Copy every line of the records that includes the word "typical".

*** Begin section ***

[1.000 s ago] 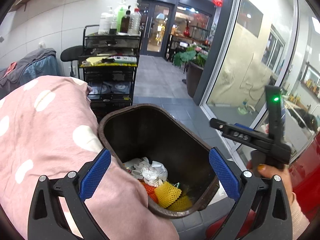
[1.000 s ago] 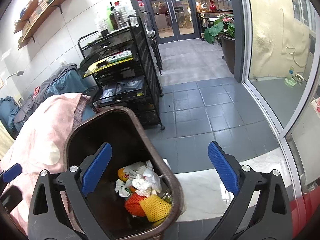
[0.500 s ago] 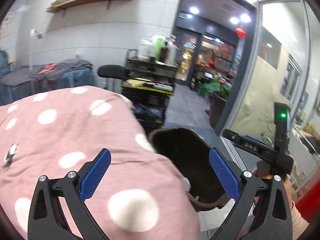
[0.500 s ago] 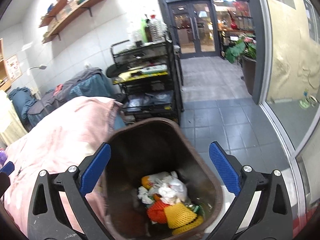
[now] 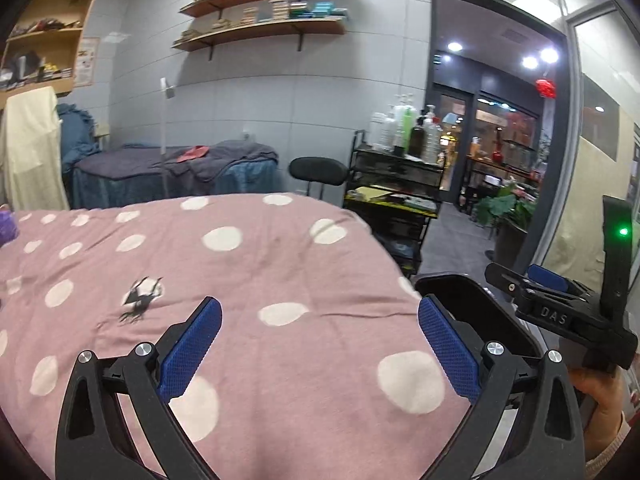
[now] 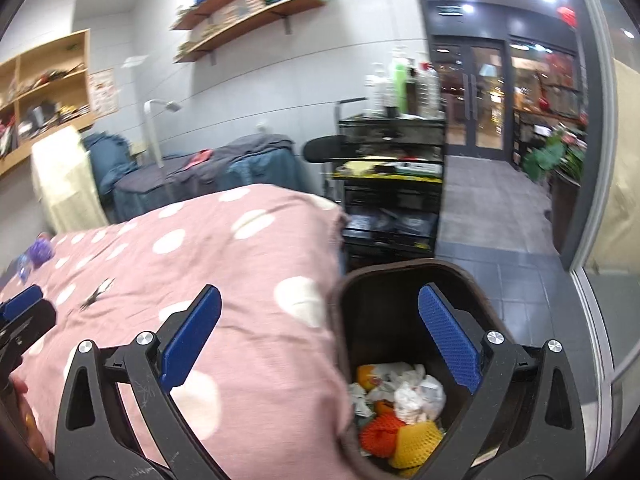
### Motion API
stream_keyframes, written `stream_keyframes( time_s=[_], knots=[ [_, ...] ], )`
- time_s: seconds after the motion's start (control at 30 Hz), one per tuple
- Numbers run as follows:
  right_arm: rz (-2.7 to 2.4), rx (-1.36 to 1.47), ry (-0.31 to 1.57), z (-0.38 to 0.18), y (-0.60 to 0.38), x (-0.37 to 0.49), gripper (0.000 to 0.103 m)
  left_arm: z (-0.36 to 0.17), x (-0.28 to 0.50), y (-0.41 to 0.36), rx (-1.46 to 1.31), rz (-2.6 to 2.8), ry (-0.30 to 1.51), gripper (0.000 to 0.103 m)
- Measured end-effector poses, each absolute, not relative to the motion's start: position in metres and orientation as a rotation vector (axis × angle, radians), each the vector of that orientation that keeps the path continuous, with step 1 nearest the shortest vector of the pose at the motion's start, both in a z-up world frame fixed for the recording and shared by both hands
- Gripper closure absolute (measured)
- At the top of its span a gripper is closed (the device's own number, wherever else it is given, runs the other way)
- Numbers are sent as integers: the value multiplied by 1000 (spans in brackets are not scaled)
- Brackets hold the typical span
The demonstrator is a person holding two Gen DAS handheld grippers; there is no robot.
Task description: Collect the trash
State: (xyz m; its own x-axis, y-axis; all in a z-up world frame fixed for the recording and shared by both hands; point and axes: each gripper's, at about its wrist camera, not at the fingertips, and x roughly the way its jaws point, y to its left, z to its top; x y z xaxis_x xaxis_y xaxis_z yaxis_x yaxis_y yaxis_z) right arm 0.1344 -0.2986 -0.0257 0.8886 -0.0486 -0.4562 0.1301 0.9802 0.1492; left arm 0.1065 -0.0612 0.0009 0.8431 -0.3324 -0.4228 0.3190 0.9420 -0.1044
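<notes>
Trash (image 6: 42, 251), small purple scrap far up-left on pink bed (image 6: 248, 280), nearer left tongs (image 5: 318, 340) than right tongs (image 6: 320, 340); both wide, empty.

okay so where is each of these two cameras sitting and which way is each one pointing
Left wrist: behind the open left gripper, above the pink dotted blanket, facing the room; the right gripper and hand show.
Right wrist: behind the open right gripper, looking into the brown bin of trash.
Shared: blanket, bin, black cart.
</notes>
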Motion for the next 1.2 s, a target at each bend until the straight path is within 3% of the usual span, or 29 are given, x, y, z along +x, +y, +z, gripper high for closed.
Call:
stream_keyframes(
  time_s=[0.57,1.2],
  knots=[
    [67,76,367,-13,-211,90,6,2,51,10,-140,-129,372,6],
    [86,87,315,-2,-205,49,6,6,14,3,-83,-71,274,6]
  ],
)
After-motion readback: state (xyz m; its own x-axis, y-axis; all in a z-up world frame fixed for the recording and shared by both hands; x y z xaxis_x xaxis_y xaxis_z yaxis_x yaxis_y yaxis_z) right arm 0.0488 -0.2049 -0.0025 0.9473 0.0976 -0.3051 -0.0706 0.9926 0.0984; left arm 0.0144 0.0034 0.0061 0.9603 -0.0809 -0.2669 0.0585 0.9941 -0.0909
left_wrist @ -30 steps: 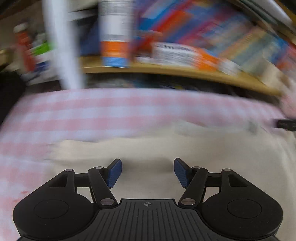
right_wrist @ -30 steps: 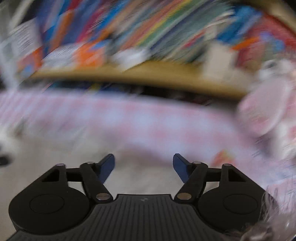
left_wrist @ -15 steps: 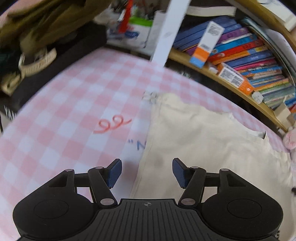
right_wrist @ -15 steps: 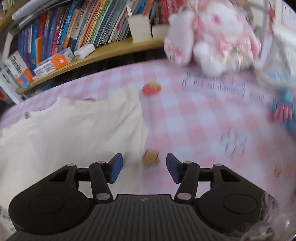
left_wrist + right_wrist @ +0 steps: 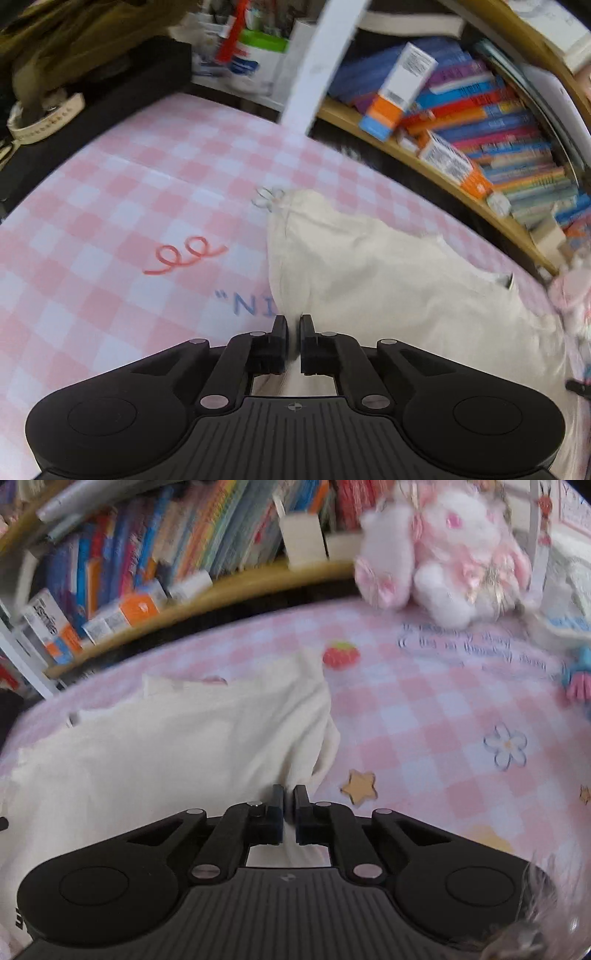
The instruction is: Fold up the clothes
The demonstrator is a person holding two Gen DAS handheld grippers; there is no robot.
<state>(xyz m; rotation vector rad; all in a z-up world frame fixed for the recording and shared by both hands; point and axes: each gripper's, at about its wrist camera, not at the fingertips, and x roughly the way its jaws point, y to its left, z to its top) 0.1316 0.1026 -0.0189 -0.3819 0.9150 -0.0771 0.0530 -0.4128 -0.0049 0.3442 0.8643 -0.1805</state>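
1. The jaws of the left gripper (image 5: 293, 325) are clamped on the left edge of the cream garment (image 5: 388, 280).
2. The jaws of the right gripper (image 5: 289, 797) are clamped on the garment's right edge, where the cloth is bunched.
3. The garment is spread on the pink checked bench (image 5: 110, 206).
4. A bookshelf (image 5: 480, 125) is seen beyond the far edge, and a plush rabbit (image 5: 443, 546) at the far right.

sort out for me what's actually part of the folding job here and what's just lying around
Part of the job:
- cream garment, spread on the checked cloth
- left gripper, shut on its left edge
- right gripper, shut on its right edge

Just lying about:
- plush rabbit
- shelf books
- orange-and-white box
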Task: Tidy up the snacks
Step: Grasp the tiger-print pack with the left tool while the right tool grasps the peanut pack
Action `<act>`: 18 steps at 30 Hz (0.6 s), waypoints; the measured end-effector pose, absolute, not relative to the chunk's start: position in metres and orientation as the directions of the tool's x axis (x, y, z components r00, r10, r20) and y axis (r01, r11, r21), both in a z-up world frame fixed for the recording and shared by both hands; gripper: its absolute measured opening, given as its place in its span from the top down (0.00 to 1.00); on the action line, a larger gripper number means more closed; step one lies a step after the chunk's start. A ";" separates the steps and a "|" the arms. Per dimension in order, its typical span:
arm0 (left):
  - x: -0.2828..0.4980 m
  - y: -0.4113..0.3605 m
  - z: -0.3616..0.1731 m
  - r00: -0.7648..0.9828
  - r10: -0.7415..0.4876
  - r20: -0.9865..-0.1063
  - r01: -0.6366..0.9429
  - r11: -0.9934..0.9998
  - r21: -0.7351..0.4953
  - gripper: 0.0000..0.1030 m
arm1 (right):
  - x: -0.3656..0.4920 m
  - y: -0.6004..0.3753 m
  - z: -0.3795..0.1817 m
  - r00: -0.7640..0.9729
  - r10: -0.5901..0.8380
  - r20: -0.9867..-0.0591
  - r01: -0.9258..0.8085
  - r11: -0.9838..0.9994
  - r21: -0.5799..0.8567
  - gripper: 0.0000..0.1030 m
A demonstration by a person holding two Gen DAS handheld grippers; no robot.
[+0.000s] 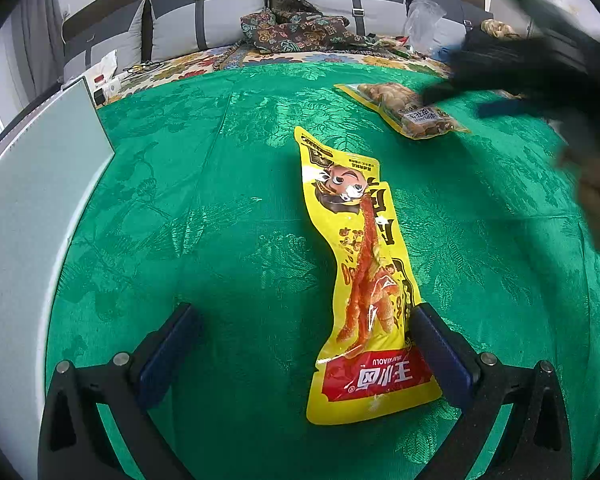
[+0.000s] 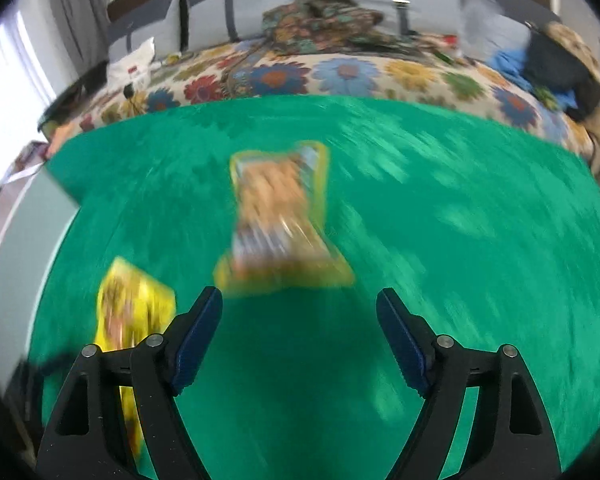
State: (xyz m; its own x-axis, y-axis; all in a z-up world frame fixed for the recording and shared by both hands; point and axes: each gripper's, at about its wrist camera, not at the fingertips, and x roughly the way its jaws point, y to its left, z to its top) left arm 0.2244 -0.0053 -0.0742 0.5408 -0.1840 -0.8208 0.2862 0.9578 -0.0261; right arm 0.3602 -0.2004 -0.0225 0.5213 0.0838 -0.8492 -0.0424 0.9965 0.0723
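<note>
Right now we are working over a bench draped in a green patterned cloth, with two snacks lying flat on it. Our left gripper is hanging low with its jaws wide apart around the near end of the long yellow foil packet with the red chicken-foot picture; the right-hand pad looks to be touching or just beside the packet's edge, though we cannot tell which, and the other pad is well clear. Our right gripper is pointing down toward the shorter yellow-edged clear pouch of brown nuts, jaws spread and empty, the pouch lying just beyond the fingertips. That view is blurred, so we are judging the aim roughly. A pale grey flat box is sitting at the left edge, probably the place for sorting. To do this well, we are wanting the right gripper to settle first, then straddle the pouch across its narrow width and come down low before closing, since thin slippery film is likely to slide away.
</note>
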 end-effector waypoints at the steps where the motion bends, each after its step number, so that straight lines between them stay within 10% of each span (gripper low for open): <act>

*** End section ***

» REPLY TO THE TASK
- Brackets hold the typical span
Action `<act>`: 18 steps at 30 Hz (0.6 s), waypoints; the measured end-effector pose, absolute, not relative to the chunk's start: position in metres and orientation as the directions of the tool's x axis (x, y, z components r00, r10, r20) and y axis (r01, r11, r21), both in a z-up world frame fixed for the recording and shared by both hands; gripper: its absolute measured opening, given as its place in its span from the top down (0.00 to 1.00); on the action line, a larger gripper number means more closed; step one lies a step after the chunk's start. A ";" separates the steps and a "|" the arms. Per dimension in order, its typical span:

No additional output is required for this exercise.